More like day 1.5, honestly. I spent most of yesterday sick in bed, with fever dreams of flexible displays. This morning, however, I’m already at the airport. Out of the the frying pan and into the fire, as it were.

Point is, after spending an hour or so with the phone yesterday, I now find myself with the Galaxy Fold in hand (or hands, as the case may be). I’ll be using the foldable as my day to day phone as I travel to California for our robotics event.

I’ll have a full review for you in a few days, but in the meantime, I’ll be using these pages to offer up something a bit more stream of consciousness, as I learn to adapt to life with a folding phone.

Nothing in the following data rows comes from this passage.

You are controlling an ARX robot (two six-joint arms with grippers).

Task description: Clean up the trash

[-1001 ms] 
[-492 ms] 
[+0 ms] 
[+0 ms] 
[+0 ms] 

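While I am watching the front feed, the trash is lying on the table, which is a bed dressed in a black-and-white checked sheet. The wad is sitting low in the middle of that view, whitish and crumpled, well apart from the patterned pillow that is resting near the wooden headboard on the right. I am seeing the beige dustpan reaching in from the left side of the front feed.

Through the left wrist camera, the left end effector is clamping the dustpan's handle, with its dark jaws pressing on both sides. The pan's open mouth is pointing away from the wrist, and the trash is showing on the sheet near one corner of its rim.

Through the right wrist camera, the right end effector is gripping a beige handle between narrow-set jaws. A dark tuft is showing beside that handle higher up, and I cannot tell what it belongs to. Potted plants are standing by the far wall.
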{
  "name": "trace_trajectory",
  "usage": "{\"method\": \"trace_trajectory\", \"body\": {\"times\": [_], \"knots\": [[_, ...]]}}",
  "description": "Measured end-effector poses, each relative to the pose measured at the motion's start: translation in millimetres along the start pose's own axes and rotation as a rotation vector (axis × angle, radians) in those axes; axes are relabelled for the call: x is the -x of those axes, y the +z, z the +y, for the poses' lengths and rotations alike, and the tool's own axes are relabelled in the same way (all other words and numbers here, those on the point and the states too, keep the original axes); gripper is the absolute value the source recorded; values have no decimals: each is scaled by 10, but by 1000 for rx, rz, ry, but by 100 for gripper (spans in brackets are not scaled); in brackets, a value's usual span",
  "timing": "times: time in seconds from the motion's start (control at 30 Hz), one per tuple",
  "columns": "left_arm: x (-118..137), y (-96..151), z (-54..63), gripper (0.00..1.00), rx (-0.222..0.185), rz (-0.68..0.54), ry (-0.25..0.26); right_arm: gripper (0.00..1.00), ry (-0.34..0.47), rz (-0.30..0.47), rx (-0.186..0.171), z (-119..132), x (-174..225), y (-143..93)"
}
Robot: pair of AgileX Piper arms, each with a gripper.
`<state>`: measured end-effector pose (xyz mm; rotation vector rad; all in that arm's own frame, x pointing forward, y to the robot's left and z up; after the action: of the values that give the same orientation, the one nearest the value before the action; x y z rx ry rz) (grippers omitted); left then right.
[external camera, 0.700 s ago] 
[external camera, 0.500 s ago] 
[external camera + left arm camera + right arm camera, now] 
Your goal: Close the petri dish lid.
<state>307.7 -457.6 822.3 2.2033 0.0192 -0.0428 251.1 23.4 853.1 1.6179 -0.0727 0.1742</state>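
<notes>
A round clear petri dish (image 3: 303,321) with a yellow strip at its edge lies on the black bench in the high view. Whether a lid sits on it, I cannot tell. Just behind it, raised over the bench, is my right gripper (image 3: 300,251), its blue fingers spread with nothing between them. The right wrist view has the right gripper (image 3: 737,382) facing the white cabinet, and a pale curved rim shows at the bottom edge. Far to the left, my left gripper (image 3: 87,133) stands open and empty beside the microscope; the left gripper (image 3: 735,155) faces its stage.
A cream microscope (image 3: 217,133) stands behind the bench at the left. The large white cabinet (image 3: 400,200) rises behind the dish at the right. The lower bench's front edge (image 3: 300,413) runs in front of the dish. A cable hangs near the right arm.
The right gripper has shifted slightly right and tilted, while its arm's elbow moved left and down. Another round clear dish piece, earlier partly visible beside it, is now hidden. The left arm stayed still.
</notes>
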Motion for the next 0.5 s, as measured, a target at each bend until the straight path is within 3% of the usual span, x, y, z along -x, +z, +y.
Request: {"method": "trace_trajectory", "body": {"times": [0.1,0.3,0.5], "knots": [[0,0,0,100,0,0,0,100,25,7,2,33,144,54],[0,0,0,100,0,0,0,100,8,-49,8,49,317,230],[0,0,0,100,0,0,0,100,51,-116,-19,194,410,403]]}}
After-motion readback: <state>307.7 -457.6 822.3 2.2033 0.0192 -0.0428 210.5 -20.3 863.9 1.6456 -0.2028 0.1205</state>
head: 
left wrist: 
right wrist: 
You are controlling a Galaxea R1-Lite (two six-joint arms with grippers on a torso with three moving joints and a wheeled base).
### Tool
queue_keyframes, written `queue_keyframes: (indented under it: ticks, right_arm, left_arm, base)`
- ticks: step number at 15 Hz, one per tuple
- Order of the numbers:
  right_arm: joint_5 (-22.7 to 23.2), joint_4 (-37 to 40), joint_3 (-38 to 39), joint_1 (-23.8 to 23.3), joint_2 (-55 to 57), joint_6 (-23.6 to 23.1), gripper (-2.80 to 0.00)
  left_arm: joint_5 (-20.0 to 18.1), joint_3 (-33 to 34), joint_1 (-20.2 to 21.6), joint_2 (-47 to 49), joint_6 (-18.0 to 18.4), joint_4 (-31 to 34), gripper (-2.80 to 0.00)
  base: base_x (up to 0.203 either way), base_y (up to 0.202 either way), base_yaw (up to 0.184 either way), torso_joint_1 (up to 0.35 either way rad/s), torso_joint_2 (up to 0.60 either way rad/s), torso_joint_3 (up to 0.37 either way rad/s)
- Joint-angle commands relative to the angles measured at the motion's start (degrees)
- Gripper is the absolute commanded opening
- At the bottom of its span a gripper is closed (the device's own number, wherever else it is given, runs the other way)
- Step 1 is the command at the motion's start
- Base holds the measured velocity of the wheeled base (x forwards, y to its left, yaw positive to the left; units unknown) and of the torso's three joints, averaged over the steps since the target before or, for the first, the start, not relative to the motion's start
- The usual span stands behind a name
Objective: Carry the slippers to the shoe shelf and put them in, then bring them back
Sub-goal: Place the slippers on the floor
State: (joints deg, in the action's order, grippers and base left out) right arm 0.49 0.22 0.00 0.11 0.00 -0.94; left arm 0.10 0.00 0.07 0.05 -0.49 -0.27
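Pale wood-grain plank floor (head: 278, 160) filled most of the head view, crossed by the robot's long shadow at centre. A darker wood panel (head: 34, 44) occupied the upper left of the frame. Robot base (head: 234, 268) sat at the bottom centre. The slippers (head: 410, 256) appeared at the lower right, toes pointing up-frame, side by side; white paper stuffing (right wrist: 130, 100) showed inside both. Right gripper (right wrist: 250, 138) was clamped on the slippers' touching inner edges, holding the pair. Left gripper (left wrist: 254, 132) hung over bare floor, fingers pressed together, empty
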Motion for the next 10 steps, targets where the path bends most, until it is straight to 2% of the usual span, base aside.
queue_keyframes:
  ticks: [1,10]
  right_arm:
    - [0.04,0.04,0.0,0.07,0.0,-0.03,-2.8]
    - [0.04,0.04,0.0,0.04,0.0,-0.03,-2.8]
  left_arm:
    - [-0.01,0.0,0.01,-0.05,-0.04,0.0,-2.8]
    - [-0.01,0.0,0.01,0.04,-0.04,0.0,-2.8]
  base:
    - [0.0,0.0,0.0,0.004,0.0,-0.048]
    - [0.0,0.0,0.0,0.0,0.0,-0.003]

  • The main reaction of bystanders is that of bafflement. I had the phone unfolded, with the Delta app open and an airline employee asked, “Is that a phone?” Fair enough.
  • When I responded in the affirmative, the same employee asked, “is it a Nokia?” No sir, it is not a Nokia.
  • Attempting to scan my boarding pass at the TSA check-in, I realized it was actually too large for the scanner. I had to readjust it at a weird angle, but I was able to get it to scan.
  • Three hours into the day, battery’s at 87 percent with standard usage, including some Spotify.
  • App continuity is swell, being able to open an app on the small screen and pick up where you left off when the phone is open. It’s super annoying for those apps that haven’t updated, though. Twitter, for instance, opens with letterbox bars and asks if you’d like to restart.
  • I really like the size here. It fits nicely in pants pockets when folded, and the 7.3-inch display is big, but not too big.
  • Every surface is a fingerprint magnet.
  • The crease is noticeable, but generally not distracting. Occasionally when the light hits it, it really does pick up, though.
  • The Fold comes with a pair of Galaxy Buds, which is pretty terrific. They’re great AirPod competitors, and it’s a nice touch for those willing to pay nearly $2,000 for a phone.
  • Samsung compares the fold mechanism to a book in the way it’s opened and closed. Interestingly, I actually find myself using the phone half-opened at a 45 degree angle more than I expected.
  • Yes, the snap shut is still satisfying.